The following are three impactful changes digital technology is bringing to the way we manage:
Technology decisions are no longer the exclusive domain of technologists.
The shift to digital self-service culture is changing the very essence of what makes an IT department. Matthew Magne, global product marketing manager for data management at SAS, observes that he is seeing IT departments gradually “let go” of control, and is seeing a shift in “decision gravity” away from IT and towards the business.
As a result, there is “unprecedented pressure on IT to be more agile, more responsive to the business, more flexible, and more cost efficient,” says Bernd Harzog, CEO at OpsDataStore. He adds that “internal IT organizations have had to learn to both compete with public clouds and take advantage of public clouds.” This pressure will only continue, as the trend to digitize as much of the operations of companies as possible continues unabated, “touching how you market, how you sell, how you take orders, how you interface with customers, partners, suppliers and employees, and how you run the entire business.”
Every company is not just a software company, but a data company as well.
Increasingly, we’re seeing a drive toward employing data as a product itself. Every company is now accumulating vast stores of data. Companies are evolving into software companies, then data companies. “For businesses, in this new world where data is everywhere, your product is not only the product, but your data as well,” says Scott Gnau, CTO of Hortonworks. Having a pile of data isn’t valuable in itself – but being able to offer insights is of tremendous value – “the analysis that comes from your data – about your company, customers and your ecosystem,” he adds. “Whether you are a manufacturer of moving metal or a selling a service, I predict your data will become a product with value to buy, sell, or lose. Why? Software and hardware can be upgraded and replaced but data is one of a kind and irreplaceable. It has intrinsic value that can be bought and sold. Guarding data is no longer just about private information, but about defining and holding on to value.”
The value of information as a product is not lost on today’s generation of startups, Gnau observes. “New companies with new business models are looking at how to monetize data assets, particularly as a service to customers. This will lead to an exchange and marketplace for data,” he predicts. “For example, companies that sell heavy equipment to farmers aren’t just selling the equipment. But the data it provides. The average tractor now has three dozen sensors, collecting information to help them maximize crop yields and control costs, right down the seeds planting patterns planted and the turn radius of the combine to grow more with the least amount of fuel. Data is already a product transforming something as non-industrial as farms.”
With the rise of data as a product, comes the rise of the chief data officer as well. “With the realization that data is a strategic asset and needs to be managed and governed at the executive level,” says Magne. This results in an “increasing focus on measuring quality of data and relating that to a monetary value.

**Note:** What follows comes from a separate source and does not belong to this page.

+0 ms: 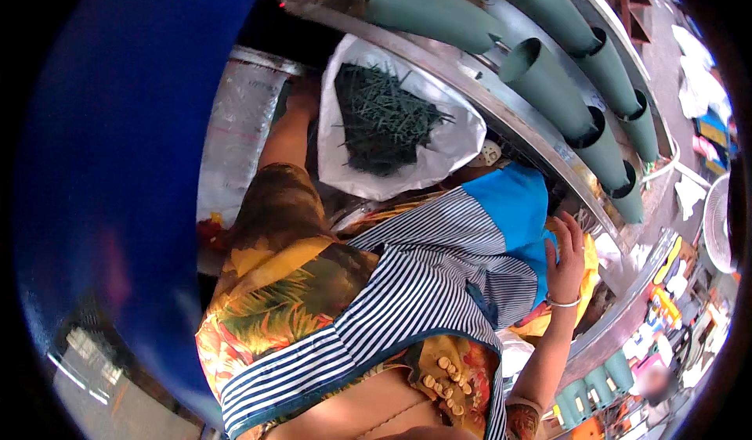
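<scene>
My left hand (302,100) reaches into shadow beside the rim of a white sack (345,158); its fingers are hidden, so I cannot tell what it touches. Inside the sack lies a heap of thin dark green strips (384,115). My right hand (567,261), with a bracelet at the wrist, is raised beside the blue part of my striped apron (509,197). Its fingers are apart and slightly bent, and I see nothing in them. Yellow cloth (587,275) shows just behind that hand.
A metal-edged bench carries several dark green tapered tubes (548,88) above the sack. A large blue surface (125,166) stands on the left. A white fan (717,225) is at the far right, above a cluttered area with more green tubes (599,385).
</scene>
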Demonstrator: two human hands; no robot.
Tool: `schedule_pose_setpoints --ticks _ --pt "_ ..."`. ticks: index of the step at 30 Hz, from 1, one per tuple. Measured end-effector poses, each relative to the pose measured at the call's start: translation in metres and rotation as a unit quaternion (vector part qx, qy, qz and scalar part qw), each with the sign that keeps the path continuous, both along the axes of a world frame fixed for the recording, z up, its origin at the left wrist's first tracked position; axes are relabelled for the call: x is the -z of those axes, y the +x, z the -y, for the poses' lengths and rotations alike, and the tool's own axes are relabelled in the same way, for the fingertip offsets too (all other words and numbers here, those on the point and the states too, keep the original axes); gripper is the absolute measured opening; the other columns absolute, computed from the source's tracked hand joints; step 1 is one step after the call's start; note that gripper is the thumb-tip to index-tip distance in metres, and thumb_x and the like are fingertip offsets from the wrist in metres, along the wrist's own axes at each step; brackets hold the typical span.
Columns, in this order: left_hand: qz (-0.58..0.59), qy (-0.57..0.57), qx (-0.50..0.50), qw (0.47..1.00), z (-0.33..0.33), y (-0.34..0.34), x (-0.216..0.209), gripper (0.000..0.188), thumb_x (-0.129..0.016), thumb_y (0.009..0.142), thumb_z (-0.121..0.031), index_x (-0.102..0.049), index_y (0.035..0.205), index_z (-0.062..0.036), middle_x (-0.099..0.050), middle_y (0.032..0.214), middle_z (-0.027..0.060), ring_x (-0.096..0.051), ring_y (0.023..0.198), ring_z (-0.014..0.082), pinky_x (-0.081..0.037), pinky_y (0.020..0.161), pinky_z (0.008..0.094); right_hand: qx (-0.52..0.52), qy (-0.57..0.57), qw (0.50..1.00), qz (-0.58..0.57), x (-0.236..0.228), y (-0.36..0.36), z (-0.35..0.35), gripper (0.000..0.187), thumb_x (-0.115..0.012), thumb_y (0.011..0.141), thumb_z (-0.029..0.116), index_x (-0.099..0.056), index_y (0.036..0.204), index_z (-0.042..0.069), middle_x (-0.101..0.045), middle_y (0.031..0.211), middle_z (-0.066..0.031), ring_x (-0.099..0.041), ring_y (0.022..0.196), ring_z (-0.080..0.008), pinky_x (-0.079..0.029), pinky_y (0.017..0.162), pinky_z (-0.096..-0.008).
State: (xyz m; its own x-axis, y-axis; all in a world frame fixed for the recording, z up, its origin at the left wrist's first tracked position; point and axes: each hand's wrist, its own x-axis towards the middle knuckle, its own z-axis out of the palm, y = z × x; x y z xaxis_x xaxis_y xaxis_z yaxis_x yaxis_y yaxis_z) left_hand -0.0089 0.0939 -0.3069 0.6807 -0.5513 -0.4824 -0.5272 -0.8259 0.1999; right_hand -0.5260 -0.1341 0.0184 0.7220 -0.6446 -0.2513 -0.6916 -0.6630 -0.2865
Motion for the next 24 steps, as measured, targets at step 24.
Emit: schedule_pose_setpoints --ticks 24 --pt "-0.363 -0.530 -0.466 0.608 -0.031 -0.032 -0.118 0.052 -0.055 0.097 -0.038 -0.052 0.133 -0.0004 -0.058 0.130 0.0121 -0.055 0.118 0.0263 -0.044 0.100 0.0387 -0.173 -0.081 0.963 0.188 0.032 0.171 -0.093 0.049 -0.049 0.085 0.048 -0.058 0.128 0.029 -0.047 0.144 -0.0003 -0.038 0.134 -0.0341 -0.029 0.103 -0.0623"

Linked to data monetization – Valuing data processes in new ways: for example, metrics on monetary impact of data storage on-prem and in-cloud.
We have greater collaboration – beyond enterprise walls.
Going digital means looking at the entire world as an on-demand resource. Organizations ”are just now skimming the surface of what’s possible when aggregating data from outside their company – pooling information from suppliers, for example – to make real-time operational adjustments,” says Steve Woodgate, general manager of the SAP Practice at TriCore Solutions. You can thank the rise of cloud computing for making this possible, he observes. “Previously, these techniques have only been used by bigger names – such as Walmart, NFL, Under Armor. Now the benefits of running on cloud will be increasingly accessible to small- and especially mid-market companies.” Today’s generation of cloud-based platforms makes this possible, enabling companies “to use predictive analytics and analyze business operations more closely.”
The changes digitization is bringing about mean new ways of thinking are required, well beyond implementing technologies. “Any enterprise that wants to succeed in 2017 must have a strategy based on digital innovation and modernization,” says Weiderhold. “Those that don’t make these shifts simply won’t see 2018.”